Dataset extract:
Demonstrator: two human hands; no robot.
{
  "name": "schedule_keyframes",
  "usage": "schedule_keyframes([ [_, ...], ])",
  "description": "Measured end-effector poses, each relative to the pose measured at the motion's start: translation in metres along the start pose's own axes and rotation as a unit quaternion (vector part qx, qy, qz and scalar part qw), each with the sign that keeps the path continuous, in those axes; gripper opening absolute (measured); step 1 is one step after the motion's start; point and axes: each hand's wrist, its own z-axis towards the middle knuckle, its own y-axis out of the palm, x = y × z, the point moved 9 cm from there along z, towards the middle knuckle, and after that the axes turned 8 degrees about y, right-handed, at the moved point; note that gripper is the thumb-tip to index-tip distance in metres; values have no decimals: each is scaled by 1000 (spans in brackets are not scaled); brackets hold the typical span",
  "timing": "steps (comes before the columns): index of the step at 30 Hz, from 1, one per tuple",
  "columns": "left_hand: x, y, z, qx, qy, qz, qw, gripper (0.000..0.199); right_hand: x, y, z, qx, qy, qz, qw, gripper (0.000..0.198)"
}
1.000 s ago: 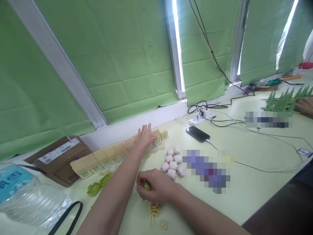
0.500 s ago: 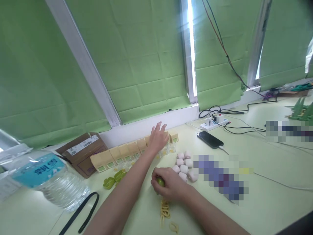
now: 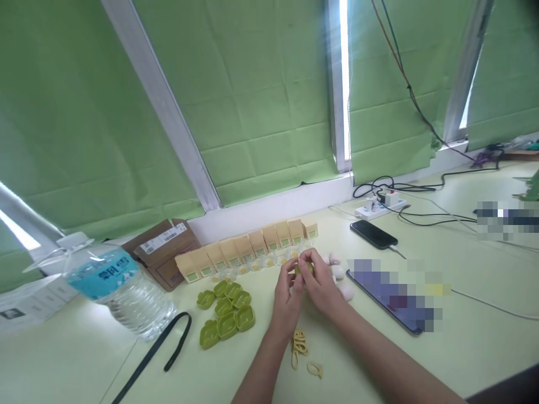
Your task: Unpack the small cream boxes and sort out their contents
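My left hand [image 3: 288, 289] and my right hand [image 3: 320, 280] meet over the middle of the table. Between their bent fingers is a small green case [image 3: 304, 269], mostly covered by the fingertips. Several green cases [image 3: 227, 324] of the same colour, open like little cups, lie to the left of my left hand. Pale pinkish-white rounded cases [image 3: 345, 290] sit partly hidden behind my right hand. Below the hands, yellow loops [image 3: 300, 342] lie in a small heap, with one single loop [image 3: 315, 369] apart from it.
Brown paper packets [image 3: 242, 248] stand in a row along the wall, with small clear pieces [image 3: 256, 265] before them. At left are a large water bottle [image 3: 126, 292], a cardboard box [image 3: 168, 255] and a black strap [image 3: 177, 348]. A phone [image 3: 374, 234] and power strip [image 3: 381, 209] lie right.
My left hand has come back from the paper packets and joined my right hand at the green case. The view has turned slightly, and the green cases on the table now show fully.
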Motion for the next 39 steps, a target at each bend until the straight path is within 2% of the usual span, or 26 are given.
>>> schedule_keyframes([
  [2,-5,2,-5,-23,-10,-4,1000,45,1,1,-1,4,5,-7,1000,19],
  [5,-10,-1,-7,-18,-12,-7,1000,47,1,5,-2,3,8,-11,1000,20],
  [9,-21,-10,-5,42,-40,-58,997,50,-1,9,-4,-15,1,-14,1000,20],
  [13,-33,-25,-3,107,-94,-127,982,53,-3,14,-3,-56,-17,-27,998,25],
  [17,-44,-44,-6,196,-125,-192,953,55,0,16,-1,-68,-27,-61,995,35],
  [21,-53,-49,-11,252,-145,-269,918,42,2,21,-2,-86,-48,-102,990,44],
  [26,-50,-40,-9,235,-152,-349,895,34,-4,24,-6,-104,-86,-132,982,47],
  [31,-50,-40,-11,246,-168,-368,881,32,-9,22,-4,-101,-92,-139,981,35],
  [35,-49,-35,-12,229,-170,-357,890,26,-10,24,-4,-108,-91,-139,980,23],
  [39,-46,-27,-10,187,-162,-322,914,27,-11,25,-3,-114,-89,-137,980,12],
])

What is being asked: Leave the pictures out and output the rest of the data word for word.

Response to the exercise:
Demonstrator: two human hands; no robot.
{
  "name": "schedule_keyframes",
  "usage": "schedule_keyframes([ [_, ...], ])",
  "description": "Measured end-effector poses, each relative to the pose measured at the motion's start: translation in metres along the start pose's own axes and rotation as a unit quaternion (vector part qx, qy, qz and scalar part qw), each with the sign that keeps the path continuous, in those axes; gripper opening absolute (measured); step 1 is one step after the motion's start; point and axes: each hand's wrist, its own z-axis towards the middle knuckle, its own y-axis out of the palm, x = y × z, the point moved 9 cm from there along z, towards the middle knuckle, and after that the axes turned 8 degrees about y, right-handed, at the moved point; note that gripper is the thumb-tip to index-tip distance in metres; values have no decimals: each is scaled by 1000 (spans in brackets are not scaled); brackets hold the typical span",
  "timing": "steps (comes before the columns): index of the step at 30 Hz, from 1, one per tuple",
  "columns": "left_hand: x, y, z, qx, qy, qz, qw, gripper (0.000..0.199); right_hand: x, y, z, qx, qy, qz, qw, gripper (0.000..0.198)"
}
1.000 s ago: 
0.500 s ago: 
now: 
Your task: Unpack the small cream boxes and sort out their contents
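My left hand [image 3: 288, 289] and my right hand [image 3: 320, 280] meet over the middle of the table. Between their bent fingers is a small green case [image 3: 304, 269], mostly covered by the fingertips. Several green cases [image 3: 227, 324] of the same colour, open like little cups, lie to the left of my left hand. Pale pinkish-white rounded cases [image 3: 345, 290] sit partly hidden behind my right hand. Below the hands, yellow loops [image 3: 300, 342] lie in a small heap, with one single loop [image 3: 315, 369] apart from it.
Brown paper packets [image 3: 242, 248] stand in a row along the wall, with small clear pieces [image 3: 256, 265] before them. At left are a large water bottle [image 3: 126, 292], a cardboard box [image 3: 168, 255] and a black strap [image 3: 177, 348]. A phone [image 3: 374, 234] and power strip [image 3: 381, 209] lie right.
My left hand has come back from the paper packets and joined my right hand at the green case. The view has turned slightly, and the green cases on the table now show fully.
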Motion for the next 39 steps, a target at each bend until the straight path is within 2% of the usual span, or 26 are given.
>>> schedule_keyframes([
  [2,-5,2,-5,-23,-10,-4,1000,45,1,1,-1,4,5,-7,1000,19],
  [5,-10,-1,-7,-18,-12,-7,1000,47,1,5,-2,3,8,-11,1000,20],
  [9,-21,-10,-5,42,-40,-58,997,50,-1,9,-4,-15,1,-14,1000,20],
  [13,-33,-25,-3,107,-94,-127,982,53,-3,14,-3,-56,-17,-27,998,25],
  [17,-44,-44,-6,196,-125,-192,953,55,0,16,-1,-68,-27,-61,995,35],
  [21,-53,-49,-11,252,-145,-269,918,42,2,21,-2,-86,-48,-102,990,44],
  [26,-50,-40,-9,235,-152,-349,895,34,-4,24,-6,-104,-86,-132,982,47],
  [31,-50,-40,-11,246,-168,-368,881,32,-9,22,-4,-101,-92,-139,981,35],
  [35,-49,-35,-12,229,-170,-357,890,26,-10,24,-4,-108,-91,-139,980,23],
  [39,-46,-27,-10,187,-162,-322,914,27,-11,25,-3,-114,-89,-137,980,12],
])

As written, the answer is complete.